E. du Perron
aan
Menno ter Braak
Parijs, [17 januari 1936]
Parijs, Vrijdagavond.
Beste Menno,
Ik ben met hoofdpijn haastig teruggespoord. Het spijt me dat ik niet meer bij jullie heb kunnen logeeren, maar behalve in Utrecht was het ook nu weer rommelig voor me, en eigenlijk zou ik nu in 14 dagen niemand meer willen zien. Wat onmogelijk blijkt.
Chiaro zie ik morgen. Hij zal mij wel over je zending spreken, als hij die gekregen heeft. Volgens Bep heeft hij van Silone reisgeld gekregen om naar Zwitserland te gaan en daar besprekingen te houden, maar dit zal wel geen ‘practisch’ resultaat opleveren. Hij zal je zelf wel schrijven, nu hij terug is.
Het spijt mij ook dat ik Ant zoo kort zag.
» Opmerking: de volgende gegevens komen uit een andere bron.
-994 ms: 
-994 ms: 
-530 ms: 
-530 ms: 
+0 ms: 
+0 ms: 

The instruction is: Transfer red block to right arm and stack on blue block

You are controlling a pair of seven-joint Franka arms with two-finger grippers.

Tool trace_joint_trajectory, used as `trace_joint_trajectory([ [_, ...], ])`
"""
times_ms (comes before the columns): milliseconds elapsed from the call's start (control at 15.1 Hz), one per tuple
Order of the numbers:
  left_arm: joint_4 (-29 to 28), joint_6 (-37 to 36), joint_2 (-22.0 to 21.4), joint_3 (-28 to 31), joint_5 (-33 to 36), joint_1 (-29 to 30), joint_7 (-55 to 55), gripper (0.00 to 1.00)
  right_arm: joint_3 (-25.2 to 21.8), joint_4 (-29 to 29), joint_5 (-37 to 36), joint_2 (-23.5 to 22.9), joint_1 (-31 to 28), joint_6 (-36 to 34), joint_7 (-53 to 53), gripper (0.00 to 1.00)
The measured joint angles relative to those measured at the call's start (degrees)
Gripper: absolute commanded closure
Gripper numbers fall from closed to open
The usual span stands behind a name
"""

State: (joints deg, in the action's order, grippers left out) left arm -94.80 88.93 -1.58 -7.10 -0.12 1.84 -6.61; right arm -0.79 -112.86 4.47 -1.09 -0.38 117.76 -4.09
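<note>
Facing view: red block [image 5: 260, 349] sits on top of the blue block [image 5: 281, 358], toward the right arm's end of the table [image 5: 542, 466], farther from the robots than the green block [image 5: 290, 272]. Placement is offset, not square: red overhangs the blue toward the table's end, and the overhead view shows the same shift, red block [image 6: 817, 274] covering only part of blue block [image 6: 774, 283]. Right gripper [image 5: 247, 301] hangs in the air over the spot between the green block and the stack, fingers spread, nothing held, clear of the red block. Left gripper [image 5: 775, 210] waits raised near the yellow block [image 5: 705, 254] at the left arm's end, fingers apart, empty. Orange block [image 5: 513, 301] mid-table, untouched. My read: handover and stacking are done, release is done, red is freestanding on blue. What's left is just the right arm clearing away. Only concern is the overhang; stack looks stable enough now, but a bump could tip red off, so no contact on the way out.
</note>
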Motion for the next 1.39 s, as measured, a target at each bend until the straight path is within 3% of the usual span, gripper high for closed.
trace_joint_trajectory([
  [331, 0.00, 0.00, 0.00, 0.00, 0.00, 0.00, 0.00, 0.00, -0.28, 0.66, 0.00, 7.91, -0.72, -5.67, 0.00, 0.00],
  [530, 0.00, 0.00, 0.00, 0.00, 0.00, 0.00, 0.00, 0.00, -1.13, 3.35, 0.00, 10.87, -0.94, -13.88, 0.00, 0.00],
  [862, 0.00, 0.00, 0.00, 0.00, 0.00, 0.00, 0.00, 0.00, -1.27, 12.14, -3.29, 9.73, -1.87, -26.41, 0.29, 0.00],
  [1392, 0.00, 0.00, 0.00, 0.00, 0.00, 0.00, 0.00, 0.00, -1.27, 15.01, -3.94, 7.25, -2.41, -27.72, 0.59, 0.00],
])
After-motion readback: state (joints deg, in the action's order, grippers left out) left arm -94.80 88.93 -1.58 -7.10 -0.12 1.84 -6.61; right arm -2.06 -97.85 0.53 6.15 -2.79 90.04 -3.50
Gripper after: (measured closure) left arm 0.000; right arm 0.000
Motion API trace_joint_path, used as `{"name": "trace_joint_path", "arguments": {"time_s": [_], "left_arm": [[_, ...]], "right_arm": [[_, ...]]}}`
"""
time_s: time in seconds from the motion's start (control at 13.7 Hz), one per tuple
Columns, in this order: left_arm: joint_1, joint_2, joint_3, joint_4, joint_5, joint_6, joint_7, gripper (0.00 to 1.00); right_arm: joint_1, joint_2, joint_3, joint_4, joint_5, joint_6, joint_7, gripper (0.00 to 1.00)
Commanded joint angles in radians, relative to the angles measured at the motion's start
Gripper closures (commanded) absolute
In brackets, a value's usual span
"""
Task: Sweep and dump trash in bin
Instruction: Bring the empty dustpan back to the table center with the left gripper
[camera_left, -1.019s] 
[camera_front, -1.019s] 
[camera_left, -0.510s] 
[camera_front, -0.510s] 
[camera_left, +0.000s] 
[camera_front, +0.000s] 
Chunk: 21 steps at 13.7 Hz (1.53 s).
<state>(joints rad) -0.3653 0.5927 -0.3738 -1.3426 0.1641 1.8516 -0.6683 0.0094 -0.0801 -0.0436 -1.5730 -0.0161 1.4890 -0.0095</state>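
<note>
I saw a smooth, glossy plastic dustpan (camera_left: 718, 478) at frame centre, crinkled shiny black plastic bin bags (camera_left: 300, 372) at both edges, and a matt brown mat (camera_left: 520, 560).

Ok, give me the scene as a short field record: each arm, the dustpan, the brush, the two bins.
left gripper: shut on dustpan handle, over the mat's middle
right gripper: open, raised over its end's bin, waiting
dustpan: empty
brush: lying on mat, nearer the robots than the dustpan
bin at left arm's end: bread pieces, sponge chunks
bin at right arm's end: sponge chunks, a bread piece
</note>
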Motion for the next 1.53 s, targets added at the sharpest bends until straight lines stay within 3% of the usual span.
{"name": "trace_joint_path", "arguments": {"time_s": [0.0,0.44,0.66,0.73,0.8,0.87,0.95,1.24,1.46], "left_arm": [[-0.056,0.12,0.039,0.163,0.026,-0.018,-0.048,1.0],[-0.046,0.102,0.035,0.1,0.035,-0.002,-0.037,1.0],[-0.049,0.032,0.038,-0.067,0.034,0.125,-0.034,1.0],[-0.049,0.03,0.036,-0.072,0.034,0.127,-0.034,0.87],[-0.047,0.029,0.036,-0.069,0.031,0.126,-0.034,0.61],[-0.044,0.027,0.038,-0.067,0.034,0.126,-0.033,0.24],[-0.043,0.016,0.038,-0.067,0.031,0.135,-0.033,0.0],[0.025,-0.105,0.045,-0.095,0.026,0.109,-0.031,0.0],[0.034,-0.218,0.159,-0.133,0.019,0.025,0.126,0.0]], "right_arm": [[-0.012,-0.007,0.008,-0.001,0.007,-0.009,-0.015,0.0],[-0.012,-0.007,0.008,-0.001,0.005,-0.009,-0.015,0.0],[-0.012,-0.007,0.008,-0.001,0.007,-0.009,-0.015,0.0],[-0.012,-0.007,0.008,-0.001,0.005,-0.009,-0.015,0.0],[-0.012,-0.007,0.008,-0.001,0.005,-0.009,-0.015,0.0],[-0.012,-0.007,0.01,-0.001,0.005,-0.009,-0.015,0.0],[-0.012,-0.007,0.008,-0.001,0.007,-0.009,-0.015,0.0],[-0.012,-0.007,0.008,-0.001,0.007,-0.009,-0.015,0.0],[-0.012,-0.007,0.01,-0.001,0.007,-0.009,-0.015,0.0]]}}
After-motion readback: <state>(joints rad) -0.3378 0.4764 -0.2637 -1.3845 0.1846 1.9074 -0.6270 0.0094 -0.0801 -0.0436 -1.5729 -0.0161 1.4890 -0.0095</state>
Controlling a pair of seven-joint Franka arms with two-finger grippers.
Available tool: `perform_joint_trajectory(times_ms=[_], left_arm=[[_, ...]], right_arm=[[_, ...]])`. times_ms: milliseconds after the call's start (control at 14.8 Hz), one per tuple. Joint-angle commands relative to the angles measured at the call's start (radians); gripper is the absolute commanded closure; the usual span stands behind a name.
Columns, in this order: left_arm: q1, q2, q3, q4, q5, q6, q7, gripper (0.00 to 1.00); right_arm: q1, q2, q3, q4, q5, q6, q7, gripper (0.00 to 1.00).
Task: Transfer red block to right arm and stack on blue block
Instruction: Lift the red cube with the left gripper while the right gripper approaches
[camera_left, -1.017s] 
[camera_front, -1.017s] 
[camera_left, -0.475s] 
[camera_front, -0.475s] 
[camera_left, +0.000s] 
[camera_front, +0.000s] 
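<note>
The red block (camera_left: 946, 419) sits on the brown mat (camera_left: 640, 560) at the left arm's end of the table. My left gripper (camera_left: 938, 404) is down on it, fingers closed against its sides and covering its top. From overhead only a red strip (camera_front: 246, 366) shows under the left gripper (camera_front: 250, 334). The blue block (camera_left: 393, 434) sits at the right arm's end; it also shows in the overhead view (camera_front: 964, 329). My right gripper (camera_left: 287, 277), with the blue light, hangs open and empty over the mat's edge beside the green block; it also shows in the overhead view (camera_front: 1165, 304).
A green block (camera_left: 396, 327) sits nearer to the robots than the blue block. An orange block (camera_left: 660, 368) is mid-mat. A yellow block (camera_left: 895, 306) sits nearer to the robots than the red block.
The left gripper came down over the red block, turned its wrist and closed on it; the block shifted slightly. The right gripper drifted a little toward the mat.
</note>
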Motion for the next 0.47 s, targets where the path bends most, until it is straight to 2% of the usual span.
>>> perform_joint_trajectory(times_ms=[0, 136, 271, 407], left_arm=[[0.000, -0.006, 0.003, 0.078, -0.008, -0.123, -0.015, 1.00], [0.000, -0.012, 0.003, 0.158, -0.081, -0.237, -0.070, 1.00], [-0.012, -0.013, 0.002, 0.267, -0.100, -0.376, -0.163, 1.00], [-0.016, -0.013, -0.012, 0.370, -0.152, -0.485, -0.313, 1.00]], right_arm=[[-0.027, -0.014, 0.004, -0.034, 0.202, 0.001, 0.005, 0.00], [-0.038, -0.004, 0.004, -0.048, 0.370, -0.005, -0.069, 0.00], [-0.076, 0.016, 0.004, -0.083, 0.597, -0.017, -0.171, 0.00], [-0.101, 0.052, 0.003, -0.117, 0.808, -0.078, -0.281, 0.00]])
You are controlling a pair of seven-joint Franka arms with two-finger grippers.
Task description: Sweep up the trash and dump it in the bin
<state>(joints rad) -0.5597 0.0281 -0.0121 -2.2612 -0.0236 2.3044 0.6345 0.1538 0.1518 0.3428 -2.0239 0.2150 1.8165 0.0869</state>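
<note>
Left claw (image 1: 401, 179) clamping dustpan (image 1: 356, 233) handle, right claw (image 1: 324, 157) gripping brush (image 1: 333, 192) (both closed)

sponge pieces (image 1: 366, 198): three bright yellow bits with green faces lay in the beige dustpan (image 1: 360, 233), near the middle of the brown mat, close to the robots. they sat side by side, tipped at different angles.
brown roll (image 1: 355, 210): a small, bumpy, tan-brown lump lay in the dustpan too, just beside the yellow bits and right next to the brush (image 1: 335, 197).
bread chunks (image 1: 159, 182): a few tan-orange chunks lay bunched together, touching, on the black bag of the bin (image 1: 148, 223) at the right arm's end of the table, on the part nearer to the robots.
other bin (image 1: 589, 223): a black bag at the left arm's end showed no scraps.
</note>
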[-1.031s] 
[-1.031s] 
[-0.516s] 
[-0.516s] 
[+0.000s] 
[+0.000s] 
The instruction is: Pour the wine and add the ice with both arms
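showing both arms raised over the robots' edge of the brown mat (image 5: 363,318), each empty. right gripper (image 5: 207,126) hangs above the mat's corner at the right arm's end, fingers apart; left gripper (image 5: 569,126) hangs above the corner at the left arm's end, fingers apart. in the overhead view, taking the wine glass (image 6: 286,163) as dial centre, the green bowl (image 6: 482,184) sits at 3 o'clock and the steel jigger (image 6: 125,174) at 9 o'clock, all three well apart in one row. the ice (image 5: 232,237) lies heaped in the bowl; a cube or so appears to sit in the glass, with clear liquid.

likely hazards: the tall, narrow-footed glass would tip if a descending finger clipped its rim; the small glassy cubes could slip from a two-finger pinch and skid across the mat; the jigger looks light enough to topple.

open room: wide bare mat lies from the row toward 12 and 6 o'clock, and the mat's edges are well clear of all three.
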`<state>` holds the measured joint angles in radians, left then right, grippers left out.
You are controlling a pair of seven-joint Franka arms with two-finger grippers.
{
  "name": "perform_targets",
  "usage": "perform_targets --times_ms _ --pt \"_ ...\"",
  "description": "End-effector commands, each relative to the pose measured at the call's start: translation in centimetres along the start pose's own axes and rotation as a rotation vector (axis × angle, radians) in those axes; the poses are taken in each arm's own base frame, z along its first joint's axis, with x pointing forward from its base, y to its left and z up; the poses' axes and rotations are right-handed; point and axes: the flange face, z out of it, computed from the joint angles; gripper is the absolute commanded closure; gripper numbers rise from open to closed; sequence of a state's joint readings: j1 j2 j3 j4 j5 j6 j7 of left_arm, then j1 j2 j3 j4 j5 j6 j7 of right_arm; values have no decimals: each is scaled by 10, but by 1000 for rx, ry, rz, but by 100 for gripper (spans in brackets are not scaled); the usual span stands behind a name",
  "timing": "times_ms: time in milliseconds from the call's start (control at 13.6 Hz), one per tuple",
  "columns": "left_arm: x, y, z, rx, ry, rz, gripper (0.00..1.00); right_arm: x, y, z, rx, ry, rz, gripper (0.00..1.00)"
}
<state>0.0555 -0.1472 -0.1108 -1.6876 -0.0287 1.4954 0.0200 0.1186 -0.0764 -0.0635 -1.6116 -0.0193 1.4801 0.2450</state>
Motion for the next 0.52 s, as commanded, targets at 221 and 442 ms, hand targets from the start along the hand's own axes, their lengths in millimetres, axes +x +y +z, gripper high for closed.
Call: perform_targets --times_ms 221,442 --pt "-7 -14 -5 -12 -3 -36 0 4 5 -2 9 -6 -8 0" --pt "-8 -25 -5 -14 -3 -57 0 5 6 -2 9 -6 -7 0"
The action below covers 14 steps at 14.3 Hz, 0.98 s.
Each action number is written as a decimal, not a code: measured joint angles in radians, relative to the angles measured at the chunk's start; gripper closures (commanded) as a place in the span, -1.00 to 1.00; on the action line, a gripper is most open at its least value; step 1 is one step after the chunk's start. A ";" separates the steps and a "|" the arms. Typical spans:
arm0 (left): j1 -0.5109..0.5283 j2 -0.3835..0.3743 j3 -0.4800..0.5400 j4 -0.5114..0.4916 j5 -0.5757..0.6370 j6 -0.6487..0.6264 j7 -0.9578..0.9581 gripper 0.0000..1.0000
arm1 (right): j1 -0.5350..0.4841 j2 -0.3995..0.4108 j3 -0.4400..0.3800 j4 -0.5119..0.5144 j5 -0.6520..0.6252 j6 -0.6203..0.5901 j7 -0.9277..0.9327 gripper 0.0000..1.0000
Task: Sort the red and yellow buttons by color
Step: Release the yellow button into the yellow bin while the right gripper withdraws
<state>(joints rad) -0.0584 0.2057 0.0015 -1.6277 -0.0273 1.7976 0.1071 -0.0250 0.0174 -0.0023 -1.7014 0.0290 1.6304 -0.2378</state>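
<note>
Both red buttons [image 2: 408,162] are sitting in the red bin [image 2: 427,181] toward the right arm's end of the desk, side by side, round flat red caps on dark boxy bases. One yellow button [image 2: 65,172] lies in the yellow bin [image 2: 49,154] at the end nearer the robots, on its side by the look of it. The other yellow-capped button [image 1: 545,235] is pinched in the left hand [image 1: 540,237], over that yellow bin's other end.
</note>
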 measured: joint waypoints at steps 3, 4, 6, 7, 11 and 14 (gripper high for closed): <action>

Het kan zijn dat het is omdat ze mij steeds ‘vertrouwder’ en dus ‘sympathieker’ wordt, maar ik vind haar steeds een aardiger gezicht hebben dan de vorige keer. Als dat zoo doorgaat zal ik nog eindigen met een stille verliefdheid (zooals er van ‘stille hondsdolheid’ sprake kan zijn) voor haar te koesteren, wat toch een rare draai zou geven aan onze vriendschap, iets... ‘binnendijksch’ in één woord.
Houd me op de hoogte van de eerste stappen (of resultaten) van het ‘voorloopig comité’. De Greshoffs komen Maandag a.s. hier. Verder vooreerst geen nieuws.
Veel hartelijke groeten onder ons 4, een hand van je
E.
P.S. Ingesloten een typisch briefje van Gans, waarop ik maar niet meer zal antwoorden. Verscheur het na lezing. Het is van zoo'n vervolgingswaanzinachtige doorhebberigheid, dat ik geen haast heb om er op in te gaan. En over een tijdje komt wel weer net zoo'n briefje.